What you are asked to do:
Leave every picture out, then reproduce the rest of the listing exactly.

++++++++

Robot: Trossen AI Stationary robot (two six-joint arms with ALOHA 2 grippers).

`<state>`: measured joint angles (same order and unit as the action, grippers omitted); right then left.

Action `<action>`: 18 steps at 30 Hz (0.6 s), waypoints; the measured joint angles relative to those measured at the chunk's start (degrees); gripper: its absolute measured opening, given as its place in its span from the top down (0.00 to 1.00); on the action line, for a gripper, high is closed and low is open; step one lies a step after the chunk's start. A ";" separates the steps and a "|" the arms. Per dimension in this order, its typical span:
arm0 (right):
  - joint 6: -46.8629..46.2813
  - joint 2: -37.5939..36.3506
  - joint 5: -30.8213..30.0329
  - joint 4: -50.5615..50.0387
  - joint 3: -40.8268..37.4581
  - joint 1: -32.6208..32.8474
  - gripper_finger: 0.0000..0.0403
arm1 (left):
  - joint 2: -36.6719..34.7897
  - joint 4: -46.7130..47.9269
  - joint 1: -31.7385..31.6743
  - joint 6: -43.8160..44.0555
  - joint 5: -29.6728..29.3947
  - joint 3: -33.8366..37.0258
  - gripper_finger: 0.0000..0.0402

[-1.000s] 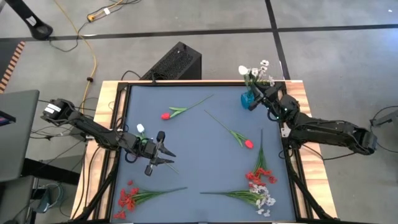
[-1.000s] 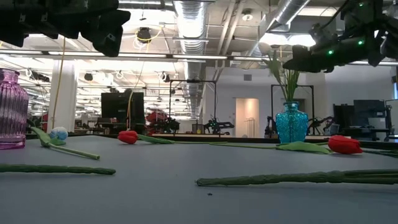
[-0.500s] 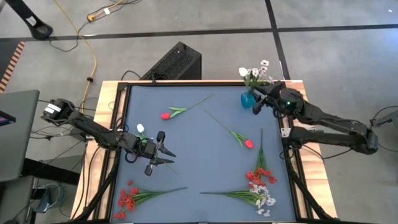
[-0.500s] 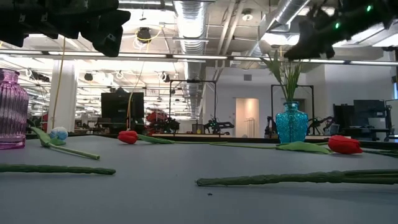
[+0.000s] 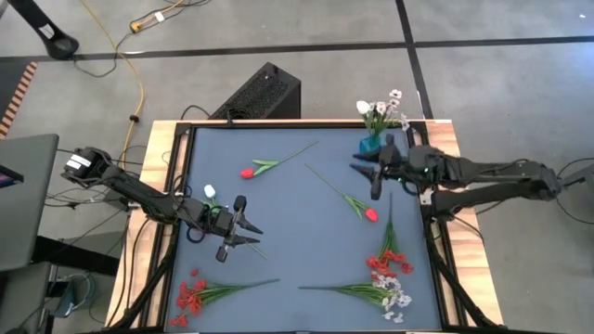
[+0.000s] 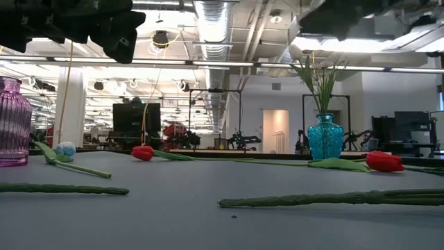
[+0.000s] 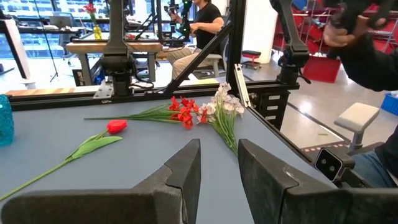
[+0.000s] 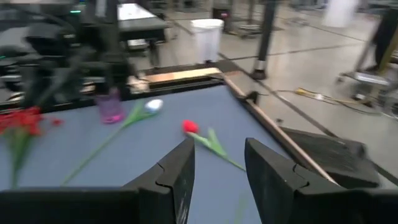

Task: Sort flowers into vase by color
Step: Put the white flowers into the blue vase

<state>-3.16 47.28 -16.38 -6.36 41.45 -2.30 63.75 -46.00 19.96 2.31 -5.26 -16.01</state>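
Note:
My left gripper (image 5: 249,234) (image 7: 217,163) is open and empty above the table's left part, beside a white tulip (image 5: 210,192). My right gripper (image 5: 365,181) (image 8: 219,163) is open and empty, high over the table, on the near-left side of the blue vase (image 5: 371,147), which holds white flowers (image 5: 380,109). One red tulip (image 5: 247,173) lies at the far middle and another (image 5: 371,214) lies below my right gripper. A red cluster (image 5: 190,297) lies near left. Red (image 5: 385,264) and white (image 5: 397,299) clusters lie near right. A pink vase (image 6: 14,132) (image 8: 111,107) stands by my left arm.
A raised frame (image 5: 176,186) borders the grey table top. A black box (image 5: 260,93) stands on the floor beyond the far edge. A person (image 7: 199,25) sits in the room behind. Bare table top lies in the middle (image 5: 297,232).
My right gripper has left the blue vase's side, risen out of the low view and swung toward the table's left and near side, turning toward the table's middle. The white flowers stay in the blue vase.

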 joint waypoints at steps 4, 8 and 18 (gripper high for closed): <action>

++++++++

Your response:
Robot: Trossen AI Stationary robot (two six-joint arms with ALOHA 2 grippers).

`<state>`: measured joint angles (same order and unit as the action, grippers omitted); right then left.

Action `<action>`: 18 steps at 30 Hz (0.6 s), waypoints; the measured joint angles relative to those measured at the chunk's start (degrees); gripper: its absolute measured opening, given as its place in its span from the top down (0.00 to 1.00); on the action line, for a gripper, high is closed and low is open; step one lies a step after the chunk's start. A ";" separates the steps and a "|" the arms. Per dimension in this order, its typical span:
arm0 (right):
  - joint 6: -46.8629..46.2813
  - joint 2: -37.5939..36.3506
  - joint 5: -30.8213..30.0329
  - joint 4: -50.5615..50.0387
  - joint 3: -40.8268..37.4581
  - joint 1: -32.6208..32.8474
  - gripper_finger: 0.0000..0.0403
arm1 (left):
  - joint 2: -36.6719..34.7897
  - joint 4: -46.7130..47.9269
  - joint 1: -31.7385..31.6743
  - joint 6: -43.8160..44.0555
  - joint 5: -29.6728..29.3947
  - joint 3: -33.8366..37.0258
  - gripper_finger: 0.0000..0.0402

[-1.000s] 
[-1.000s] 
[-0.500s] 
[-0.500s] 
[+0.000s] 
[+0.000s] 
[+0.000s] 
[+0.000s] 

Task: Sort flowers into vase by color
Step: Put the white flowers into the blue vase

<state>-3.16 47.28 -16.38 -6.36 41.45 -2.30 63.75 -46.00 19.96 2.31 -5.26 -16.01</state>
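Note:
My left gripper (image 5: 249,234) (image 7: 217,163) is open and empty above the table's left part, beside a white tulip (image 5: 210,192). My right gripper (image 5: 365,181) (image 8: 219,163) is open and empty, high over the table, on the near-left side of the blue vase (image 5: 371,147), which holds white flowers (image 5: 380,109). One red tulip (image 5: 247,173) lies at the far middle and another (image 5: 371,214) lies below my right gripper. A red cluster (image 5: 190,297) lies near left. Red (image 5: 385,264) and white (image 5: 397,299) clusters lie near right. A pink vase (image 6: 14,132) (image 8: 111,107) stands by my left arm.
A raised frame (image 5: 176,186) borders the grey table top. A black box (image 5: 260,93) stands on the floor beyond the far edge. A person (image 7: 199,25) sits in the room behind. Bare table top lies in the middle (image 5: 297,232).
My right gripper has left the blue vase's side, risen out of the low view and swung toward the table's left and near side, turning toward the table's middle. The white flowers stay in the blue vase.
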
 joint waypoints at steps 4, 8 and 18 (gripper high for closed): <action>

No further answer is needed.